EXERCISE INSTRUCTIONS
Pick every line out of the entries below that holds the string "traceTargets", and report them.
--- --- ---
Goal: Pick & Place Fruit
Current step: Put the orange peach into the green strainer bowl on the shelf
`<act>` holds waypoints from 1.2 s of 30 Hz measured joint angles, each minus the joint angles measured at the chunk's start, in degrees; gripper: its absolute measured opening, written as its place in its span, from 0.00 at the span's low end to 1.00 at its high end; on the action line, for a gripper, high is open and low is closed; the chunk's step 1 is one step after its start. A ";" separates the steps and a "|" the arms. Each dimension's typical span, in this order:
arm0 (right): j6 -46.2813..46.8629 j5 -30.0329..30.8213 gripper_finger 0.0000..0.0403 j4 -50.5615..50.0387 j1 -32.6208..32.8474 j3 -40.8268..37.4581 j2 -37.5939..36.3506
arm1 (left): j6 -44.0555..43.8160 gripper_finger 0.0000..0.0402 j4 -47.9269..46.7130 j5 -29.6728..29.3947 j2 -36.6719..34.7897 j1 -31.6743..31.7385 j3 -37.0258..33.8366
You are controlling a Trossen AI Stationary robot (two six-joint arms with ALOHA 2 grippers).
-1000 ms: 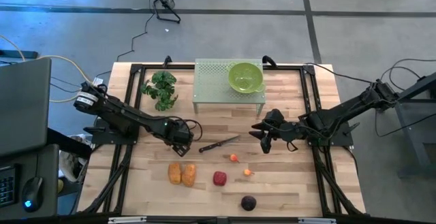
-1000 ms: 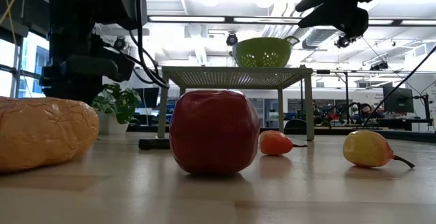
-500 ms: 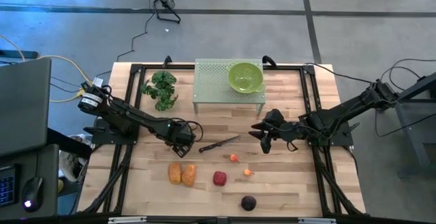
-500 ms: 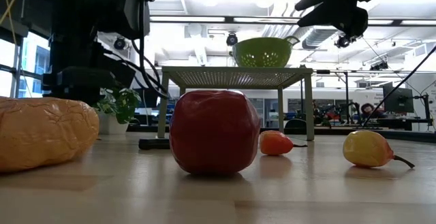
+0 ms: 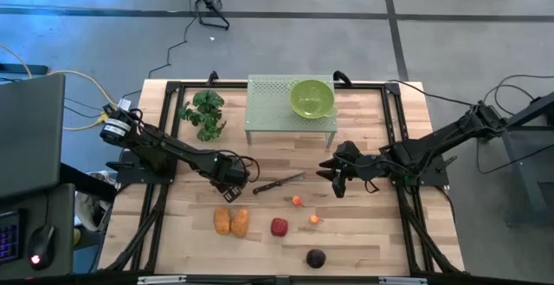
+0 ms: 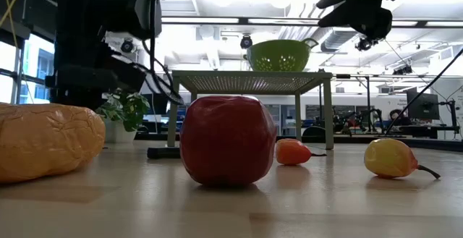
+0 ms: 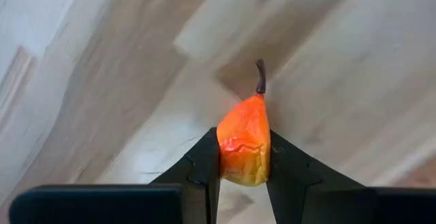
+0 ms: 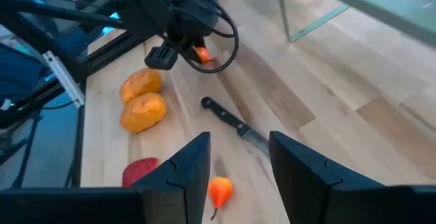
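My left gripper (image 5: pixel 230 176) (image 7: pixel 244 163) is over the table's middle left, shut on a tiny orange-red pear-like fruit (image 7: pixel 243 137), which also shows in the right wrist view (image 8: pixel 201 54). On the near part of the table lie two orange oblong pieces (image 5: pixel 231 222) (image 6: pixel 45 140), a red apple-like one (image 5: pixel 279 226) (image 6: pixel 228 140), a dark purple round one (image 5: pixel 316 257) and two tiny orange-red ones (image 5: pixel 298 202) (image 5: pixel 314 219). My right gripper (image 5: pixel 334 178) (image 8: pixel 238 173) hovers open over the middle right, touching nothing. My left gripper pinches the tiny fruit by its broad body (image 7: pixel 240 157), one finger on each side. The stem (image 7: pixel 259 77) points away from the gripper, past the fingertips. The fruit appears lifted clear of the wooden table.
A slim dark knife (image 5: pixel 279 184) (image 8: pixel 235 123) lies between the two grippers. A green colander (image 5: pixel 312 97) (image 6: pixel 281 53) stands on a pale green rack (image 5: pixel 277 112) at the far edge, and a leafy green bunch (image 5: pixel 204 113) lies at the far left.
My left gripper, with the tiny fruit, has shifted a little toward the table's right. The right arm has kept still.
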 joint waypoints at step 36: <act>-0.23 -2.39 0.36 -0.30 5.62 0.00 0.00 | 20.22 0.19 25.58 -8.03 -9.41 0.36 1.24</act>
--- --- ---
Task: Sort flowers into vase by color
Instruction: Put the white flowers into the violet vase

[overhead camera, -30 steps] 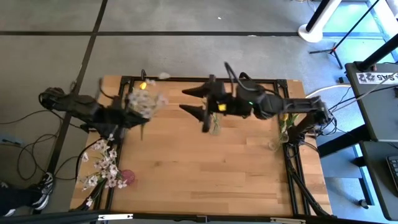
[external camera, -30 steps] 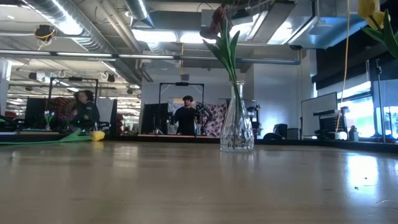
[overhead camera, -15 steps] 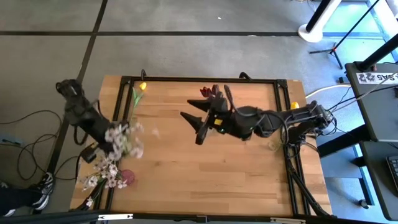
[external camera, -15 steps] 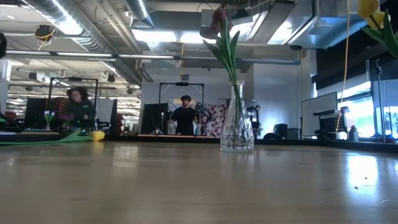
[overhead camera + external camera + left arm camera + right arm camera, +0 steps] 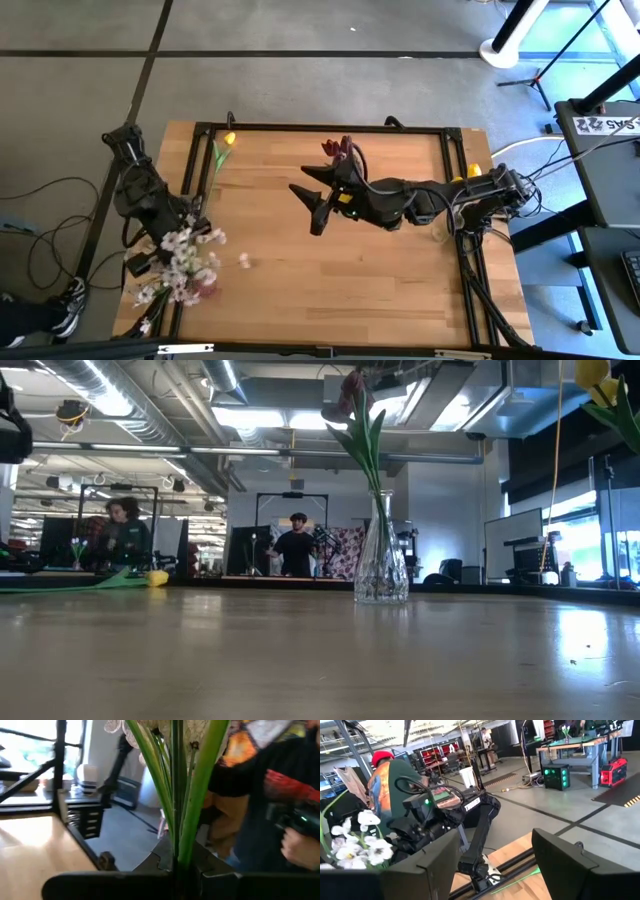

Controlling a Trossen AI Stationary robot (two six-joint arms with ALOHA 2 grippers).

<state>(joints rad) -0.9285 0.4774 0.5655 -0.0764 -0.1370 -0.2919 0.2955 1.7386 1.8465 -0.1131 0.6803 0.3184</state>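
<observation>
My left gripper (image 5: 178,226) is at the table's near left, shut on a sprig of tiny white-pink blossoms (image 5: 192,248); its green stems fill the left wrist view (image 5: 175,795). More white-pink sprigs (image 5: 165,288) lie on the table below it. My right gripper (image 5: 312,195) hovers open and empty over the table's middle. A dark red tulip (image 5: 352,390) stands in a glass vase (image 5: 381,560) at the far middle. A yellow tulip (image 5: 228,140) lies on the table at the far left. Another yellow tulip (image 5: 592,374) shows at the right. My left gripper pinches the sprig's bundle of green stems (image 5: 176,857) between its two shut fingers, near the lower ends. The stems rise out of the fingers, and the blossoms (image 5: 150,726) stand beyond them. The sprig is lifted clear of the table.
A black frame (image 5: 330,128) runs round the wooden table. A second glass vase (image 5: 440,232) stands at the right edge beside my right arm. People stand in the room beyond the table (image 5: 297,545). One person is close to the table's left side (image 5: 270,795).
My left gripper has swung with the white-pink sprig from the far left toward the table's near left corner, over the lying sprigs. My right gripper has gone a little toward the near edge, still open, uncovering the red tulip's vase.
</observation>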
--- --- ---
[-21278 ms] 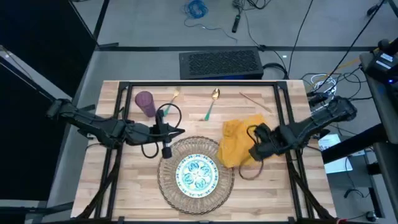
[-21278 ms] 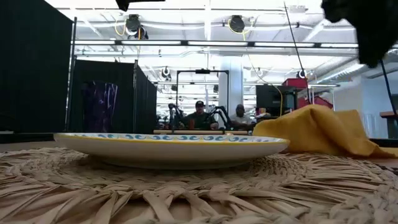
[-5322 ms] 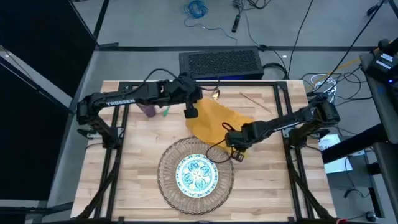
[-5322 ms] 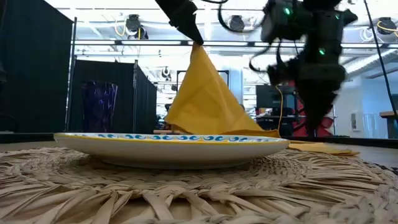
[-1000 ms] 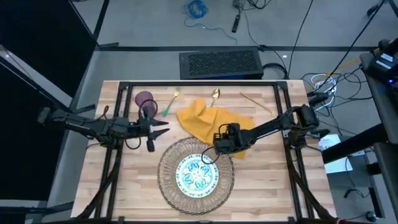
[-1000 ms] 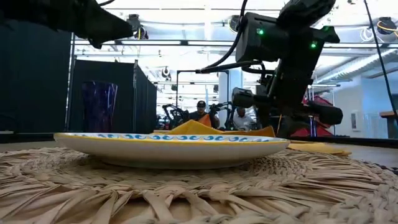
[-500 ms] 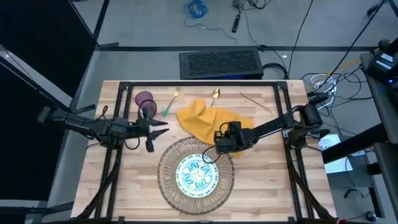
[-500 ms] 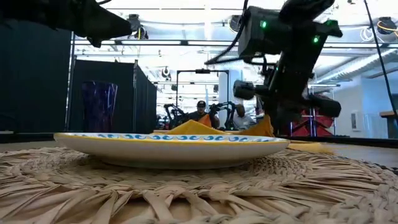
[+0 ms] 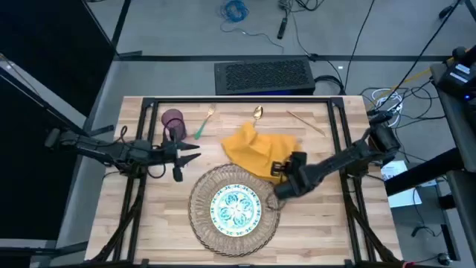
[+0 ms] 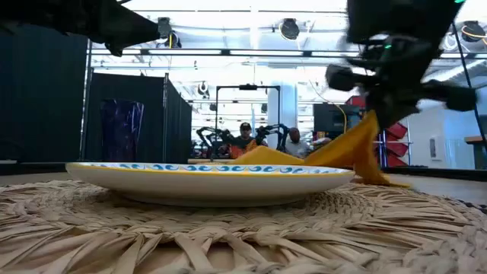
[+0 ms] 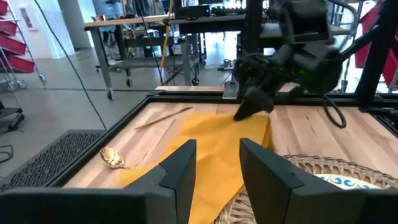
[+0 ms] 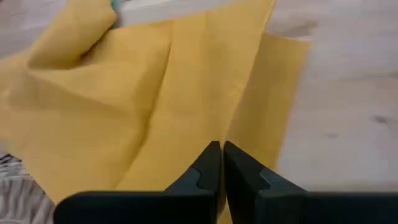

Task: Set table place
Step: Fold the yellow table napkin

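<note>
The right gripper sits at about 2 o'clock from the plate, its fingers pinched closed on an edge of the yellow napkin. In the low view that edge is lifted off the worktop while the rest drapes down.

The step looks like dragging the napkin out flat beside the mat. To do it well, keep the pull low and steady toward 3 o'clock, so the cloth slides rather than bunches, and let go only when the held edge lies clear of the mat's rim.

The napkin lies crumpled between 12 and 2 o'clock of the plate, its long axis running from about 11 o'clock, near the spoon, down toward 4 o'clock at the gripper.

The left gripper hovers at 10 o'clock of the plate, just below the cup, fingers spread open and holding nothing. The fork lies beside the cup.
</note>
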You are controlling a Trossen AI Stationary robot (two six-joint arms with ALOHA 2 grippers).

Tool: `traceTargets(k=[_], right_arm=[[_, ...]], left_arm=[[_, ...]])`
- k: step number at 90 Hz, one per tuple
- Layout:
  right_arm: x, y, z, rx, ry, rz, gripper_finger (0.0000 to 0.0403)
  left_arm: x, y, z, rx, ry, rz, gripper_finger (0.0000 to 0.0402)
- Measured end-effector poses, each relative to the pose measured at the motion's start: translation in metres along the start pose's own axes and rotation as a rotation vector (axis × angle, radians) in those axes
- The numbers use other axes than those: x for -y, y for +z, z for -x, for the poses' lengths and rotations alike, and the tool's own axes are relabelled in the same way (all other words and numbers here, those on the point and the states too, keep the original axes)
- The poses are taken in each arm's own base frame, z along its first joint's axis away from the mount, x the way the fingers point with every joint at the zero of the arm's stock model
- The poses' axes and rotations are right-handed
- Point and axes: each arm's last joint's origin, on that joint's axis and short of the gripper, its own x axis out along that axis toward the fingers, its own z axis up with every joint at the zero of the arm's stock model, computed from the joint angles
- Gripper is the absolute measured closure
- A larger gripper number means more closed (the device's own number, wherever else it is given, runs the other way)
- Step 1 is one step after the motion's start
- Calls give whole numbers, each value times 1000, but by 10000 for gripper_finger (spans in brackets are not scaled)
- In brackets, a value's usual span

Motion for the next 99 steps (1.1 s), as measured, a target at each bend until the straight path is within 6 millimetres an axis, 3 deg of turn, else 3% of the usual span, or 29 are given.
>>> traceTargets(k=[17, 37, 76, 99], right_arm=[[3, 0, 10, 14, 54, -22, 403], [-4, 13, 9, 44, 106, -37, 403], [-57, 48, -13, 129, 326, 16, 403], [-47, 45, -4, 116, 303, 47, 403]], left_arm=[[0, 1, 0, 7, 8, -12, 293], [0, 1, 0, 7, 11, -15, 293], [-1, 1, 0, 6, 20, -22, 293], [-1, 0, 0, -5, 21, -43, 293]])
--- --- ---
WRITTEN RESPONSE
Tool: `traceTargets(k=[_], right_arm=[[_, ...]], left_arm=[[_, ...]])`
>>> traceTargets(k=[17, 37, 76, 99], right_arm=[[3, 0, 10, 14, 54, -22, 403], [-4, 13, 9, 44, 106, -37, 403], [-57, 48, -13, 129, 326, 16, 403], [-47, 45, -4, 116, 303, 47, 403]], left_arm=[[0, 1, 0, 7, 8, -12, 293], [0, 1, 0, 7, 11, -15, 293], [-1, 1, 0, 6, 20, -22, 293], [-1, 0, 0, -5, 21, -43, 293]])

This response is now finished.